PROBLEM TO SOLVE:
Write the data out in full and word for word. Do not include images.

INFORMATION SUPPLIED:
- - - -

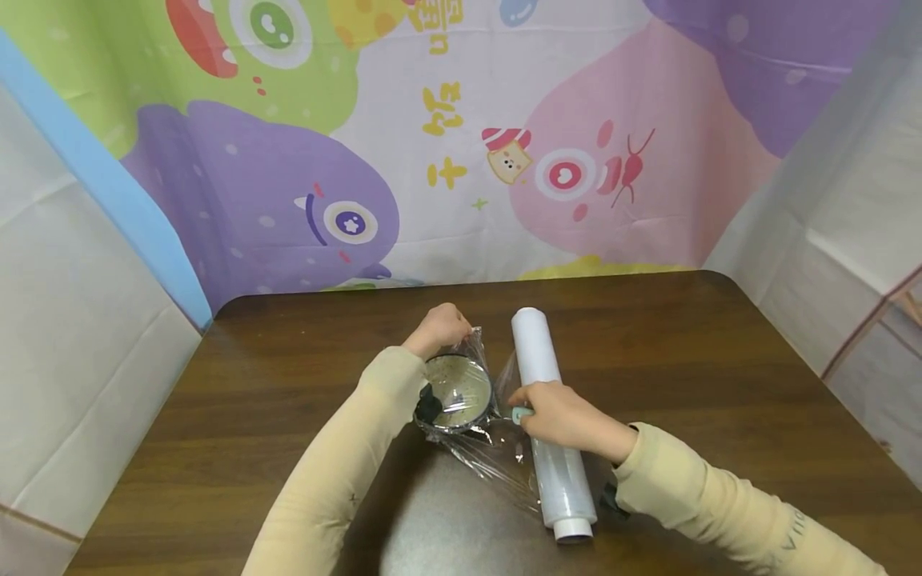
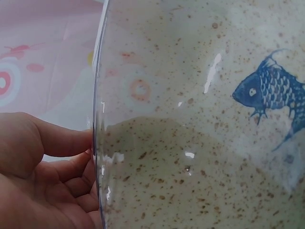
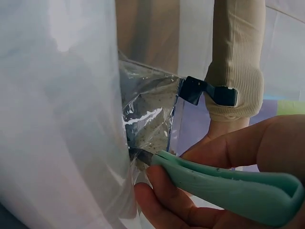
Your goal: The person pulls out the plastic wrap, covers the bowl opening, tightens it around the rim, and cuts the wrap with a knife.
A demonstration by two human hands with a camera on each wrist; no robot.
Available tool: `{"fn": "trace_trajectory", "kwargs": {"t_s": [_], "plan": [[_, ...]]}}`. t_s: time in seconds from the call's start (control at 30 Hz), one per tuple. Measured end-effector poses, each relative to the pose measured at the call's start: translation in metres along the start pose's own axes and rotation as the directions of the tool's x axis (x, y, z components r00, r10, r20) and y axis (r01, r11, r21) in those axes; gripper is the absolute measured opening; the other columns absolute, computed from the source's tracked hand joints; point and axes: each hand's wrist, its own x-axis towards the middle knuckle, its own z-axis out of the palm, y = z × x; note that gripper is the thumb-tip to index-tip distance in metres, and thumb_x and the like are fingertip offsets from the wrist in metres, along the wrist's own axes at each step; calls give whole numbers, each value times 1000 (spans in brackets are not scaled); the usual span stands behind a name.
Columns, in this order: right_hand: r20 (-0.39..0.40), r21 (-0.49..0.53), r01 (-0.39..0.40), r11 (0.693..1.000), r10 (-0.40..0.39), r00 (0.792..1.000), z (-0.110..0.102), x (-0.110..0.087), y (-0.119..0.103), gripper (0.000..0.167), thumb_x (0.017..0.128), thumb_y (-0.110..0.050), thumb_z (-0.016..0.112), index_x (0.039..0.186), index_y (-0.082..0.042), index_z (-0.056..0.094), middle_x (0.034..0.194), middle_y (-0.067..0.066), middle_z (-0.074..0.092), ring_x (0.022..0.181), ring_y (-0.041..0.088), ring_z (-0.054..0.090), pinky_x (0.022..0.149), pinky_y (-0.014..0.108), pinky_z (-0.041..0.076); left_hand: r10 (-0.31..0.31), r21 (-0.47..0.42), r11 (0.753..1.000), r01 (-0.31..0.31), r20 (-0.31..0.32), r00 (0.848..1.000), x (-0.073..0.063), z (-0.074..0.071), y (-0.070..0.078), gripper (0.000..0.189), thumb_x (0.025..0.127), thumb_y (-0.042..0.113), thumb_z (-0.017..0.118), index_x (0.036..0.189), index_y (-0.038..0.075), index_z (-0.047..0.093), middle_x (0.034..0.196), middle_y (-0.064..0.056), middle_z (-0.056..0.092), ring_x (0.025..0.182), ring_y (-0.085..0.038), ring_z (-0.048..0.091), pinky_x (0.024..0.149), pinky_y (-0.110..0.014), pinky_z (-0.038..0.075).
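Observation:
A speckled cream bowl (image 1: pixel 455 394) with a dark rim sits on the table, a blue fish painted inside it (image 2: pixel 274 93). Clear cling film (image 1: pixel 497 460) stretches across the bowl and runs to a long roll (image 1: pixel 537 352) lying at its right. At the bowl's far rim my left hand (image 1: pixel 441 326) pinches the edge of the film between thumb and fingers. My right hand (image 1: pixel 565 416) reaches over the roll and grips a small knife (image 3: pixel 224 188) by its mint-green handle. Its short metal blade points into the film between roll and bowl.
The dark wooden table (image 1: pixel 302 400) ends at a cartoon-printed curtain (image 1: pixel 446 216) behind. Pale cloth hangs on both sides. Black camera mounts sit at each wrist; the left one (image 1: pixel 428 404) overlaps the bowl in the head view.

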Motion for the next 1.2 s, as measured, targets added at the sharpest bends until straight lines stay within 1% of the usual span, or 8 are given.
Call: {"fn": "trace_trajectory", "kwargs": {"t_s": [0.2, 0.37, 0.57, 0.67, 0.87, 0.97, 1.07, 1.2], "plan": [[2, 14, 7, 1000, -7, 1000, 4, -10, -2, 30, 75, -2, 55, 103, 0, 66, 98, 11, 66, 75, 17, 56, 60, 31, 48, -2, 6, 1000, 2, -3, 1000, 0, 0, 0, 36, 84, 7, 54, 49, 10, 48, 66, -2, 55, 56, -14, 42, 59, -24, 38], [14, 14, 42, 999, -42, 999, 7, -18, -5, 30, 76, -1, 55, 104, 1, 65, 98, 11, 66, 76, 18, 56, 63, 32, 48, -14, 8, 1000, 14, -7, 1000, -1, -1, 1, 36, 83, 6, 52, 48, 10, 45, 59, -2, 48, 53, -14, 38, 62, -26, 38], [8, -23, 100, 995, -99, 995, 9, -27, -7, 31, 75, 0, 54, 103, 3, 65, 98, 13, 66, 79, 19, 57, 66, 34, 48, -10, 2, 1000, 10, -5, 1000, -2, -2, 1, 34, 84, 5, 51, 50, 9, 48, 60, -1, 50, 54, -14, 39, 64, -27, 39], [8, -42, 115, 992, -115, 993, 10, -32, -8, 31, 74, 0, 54, 102, 2, 66, 97, 11, 67, 77, 17, 57, 64, 32, 48, -10, 1, 1000, 10, -3, 1000, -3, -2, 0, 33, 82, 4, 50, 50, 9, 47, 58, 0, 48, 52, -14, 37, 60, -26, 37], [-26, -144, 163, 976, -168, 985, 16, -40, -9, 33, 70, -3, 54, 100, -3, 69, 90, 6, 68, 64, 13, 51, 52, 26, 40, -21, 19, 1000, 21, -1, 1000, -2, -2, 0, 37, 81, 4, 50, 45, 12, 40, 46, 3, 34, 45, -12, 30, 55, -25, 36], [-33, -167, 173, 971, -181, 983, 18, -45, -10, 32, 70, -3, 55, 98, -3, 69, 89, 7, 68, 67, 13, 53, 54, 29, 44, -20, 17, 1000, 20, 6, 1000, -2, -2, 0, 38, 81, 4, 49, 45, 12, 37, 45, 4, 30, 44, -12, 26, 54, -25, 35], [-44, -205, 206, 957, -219, 975, 20, -50, -11, 30, 69, -2, 56, 96, -2, 69, 87, 9, 69, 73, 17, 60, 61, 34, 48, -17, 24, 1000, 17, 7, 1000, -2, -2, 0, 39, 82, 5, 49, 46, 13, 36, 45, 4, 29, 44, -11, 25, 53, -25, 34], [-53, -223, 242, 944, -259, 964, 23, -57, -11, 29, 68, -1, 56, 94, -1, 69, 86, 11, 68, 76, 22, 63, 62, 35, 50, -26, 28, 999, 26, 1, 1000, -1, -2, -1, 39, 81, 5, 49, 46, 13, 35, 45, 4, 30, 42, -11, 26, 50, -25, 33]]}}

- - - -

SOLUTION TO THIS PROBLEM:
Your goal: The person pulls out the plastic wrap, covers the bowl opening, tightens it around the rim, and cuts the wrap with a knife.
A demonstration by two human hands with a camera on each wrist; no robot.
Available tool: `{"fn": "trace_trajectory", "kwargs": {"t_s": [_], "plan": [[_, ...]]}}`. t_s: time in seconds from the call's start (control at 30 Hz), one per tuple. Measured end-effector poses, each relative to the pose measured at the call's start: translation in metres along the start pose's own axes and rotation as the directions of the tool's x axis (x, y, z components r00, r10, r20) and y axis (r01, r11, r21) in those axes; gripper is the absolute measured opening; the other columns absolute, computed from the source's tracked hand joints; point and axes: each hand's wrist, its own x-axis towards the middle knuckle, its own z-axis out of the palm, y = z × x; note that gripper is the thumb-tip to index-tip distance in metres, and thumb_x and the like are fingertip offsets from the wrist in metres, along the wrist's own axes at each step; calls give whole numbers, each value times 1000 (spans in brackets are not scaled); the usual span stands behind a name.
Columns, in this order: right_hand: r20 (-0.39..0.40), r21 (-0.49..0.53), r01 (-0.39..0.40), r11 (0.693..1.000), r10 (-0.40..0.39), r00 (0.792..1.000), z (-0.110..0.102), x (-0.110..0.087), y (-0.119..0.103), gripper (0.000..0.167), thumb_x (0.017..0.128), thumb_y (-0.110..0.050), thumb_z (-0.016..0.112), index_x (0.039..0.186), index_y (-0.082..0.042), index_z (-0.056..0.094), middle_x (0.034..0.194), middle_y (-0.067..0.066), middle_z (-0.074..0.092), ring_x (0.022..0.181), ring_y (-0.041..0.088), ring_z (-0.054..0.090), pinky_x (0.022..0.149), pinky_y (-0.014..0.108), pinky_z (-0.041..0.076); left_hand: r10 (-0.31..0.31), r21 (-0.47..0.42), r11 (0.753..1.000), r01 (-0.31..0.31), r20 (-0.31..0.32), r00 (0.848..1.000), x (-0.073..0.063), z (-0.074..0.071), y (-0.070..0.078), gripper (0.000..0.189), thumb_x (0.025..0.127), thumb_y (-0.042..0.113), thumb_z (-0.017..0.118), index_x (0.036..0.189), index_y (-0.038..0.075), index_z (-0.047..0.093), middle_x (0.034..0.196), middle_y (-0.064..0.056), middle_z (-0.056..0.092), ring_x (0.025..0.182), ring_y (-0.085..0.038), ring_z (-0.048..0.091), pinky_x (0.024..0.149), pinky_y (-0.110..0.014), pinky_z (-0.038..0.075).
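Observation:
A speckled cream bowl (image 1: pixel 455 394) with a dark rim sits on the table, a blue fish painted inside it (image 2: pixel 274 93). Clear cling film (image 1: pixel 497 460) stretches across the bowl and runs to a long roll (image 1: pixel 537 352) lying at its right. At the bowl's far rim my left hand (image 1: pixel 441 326) pinches the edge of the film between thumb and fingers. My right hand (image 1: pixel 565 416) reaches over the roll and grips a small knife (image 3: pixel 224 188) by its mint-green handle. Its short metal blade points into the film between roll and bowl.
The dark wooden table (image 1: pixel 302 400) ends at a cartoon-printed curtain (image 1: pixel 446 216) behind. Pale cloth hangs on both sides. Black camera mounts sit at each wrist; the left one (image 1: pixel 428 404) overlaps the bowl in the head view.
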
Motion for the next 1.2 s, as measured, targets added at the sharpest bends until straight lines stay within 1% of the usual span, or 8 are given.
Call: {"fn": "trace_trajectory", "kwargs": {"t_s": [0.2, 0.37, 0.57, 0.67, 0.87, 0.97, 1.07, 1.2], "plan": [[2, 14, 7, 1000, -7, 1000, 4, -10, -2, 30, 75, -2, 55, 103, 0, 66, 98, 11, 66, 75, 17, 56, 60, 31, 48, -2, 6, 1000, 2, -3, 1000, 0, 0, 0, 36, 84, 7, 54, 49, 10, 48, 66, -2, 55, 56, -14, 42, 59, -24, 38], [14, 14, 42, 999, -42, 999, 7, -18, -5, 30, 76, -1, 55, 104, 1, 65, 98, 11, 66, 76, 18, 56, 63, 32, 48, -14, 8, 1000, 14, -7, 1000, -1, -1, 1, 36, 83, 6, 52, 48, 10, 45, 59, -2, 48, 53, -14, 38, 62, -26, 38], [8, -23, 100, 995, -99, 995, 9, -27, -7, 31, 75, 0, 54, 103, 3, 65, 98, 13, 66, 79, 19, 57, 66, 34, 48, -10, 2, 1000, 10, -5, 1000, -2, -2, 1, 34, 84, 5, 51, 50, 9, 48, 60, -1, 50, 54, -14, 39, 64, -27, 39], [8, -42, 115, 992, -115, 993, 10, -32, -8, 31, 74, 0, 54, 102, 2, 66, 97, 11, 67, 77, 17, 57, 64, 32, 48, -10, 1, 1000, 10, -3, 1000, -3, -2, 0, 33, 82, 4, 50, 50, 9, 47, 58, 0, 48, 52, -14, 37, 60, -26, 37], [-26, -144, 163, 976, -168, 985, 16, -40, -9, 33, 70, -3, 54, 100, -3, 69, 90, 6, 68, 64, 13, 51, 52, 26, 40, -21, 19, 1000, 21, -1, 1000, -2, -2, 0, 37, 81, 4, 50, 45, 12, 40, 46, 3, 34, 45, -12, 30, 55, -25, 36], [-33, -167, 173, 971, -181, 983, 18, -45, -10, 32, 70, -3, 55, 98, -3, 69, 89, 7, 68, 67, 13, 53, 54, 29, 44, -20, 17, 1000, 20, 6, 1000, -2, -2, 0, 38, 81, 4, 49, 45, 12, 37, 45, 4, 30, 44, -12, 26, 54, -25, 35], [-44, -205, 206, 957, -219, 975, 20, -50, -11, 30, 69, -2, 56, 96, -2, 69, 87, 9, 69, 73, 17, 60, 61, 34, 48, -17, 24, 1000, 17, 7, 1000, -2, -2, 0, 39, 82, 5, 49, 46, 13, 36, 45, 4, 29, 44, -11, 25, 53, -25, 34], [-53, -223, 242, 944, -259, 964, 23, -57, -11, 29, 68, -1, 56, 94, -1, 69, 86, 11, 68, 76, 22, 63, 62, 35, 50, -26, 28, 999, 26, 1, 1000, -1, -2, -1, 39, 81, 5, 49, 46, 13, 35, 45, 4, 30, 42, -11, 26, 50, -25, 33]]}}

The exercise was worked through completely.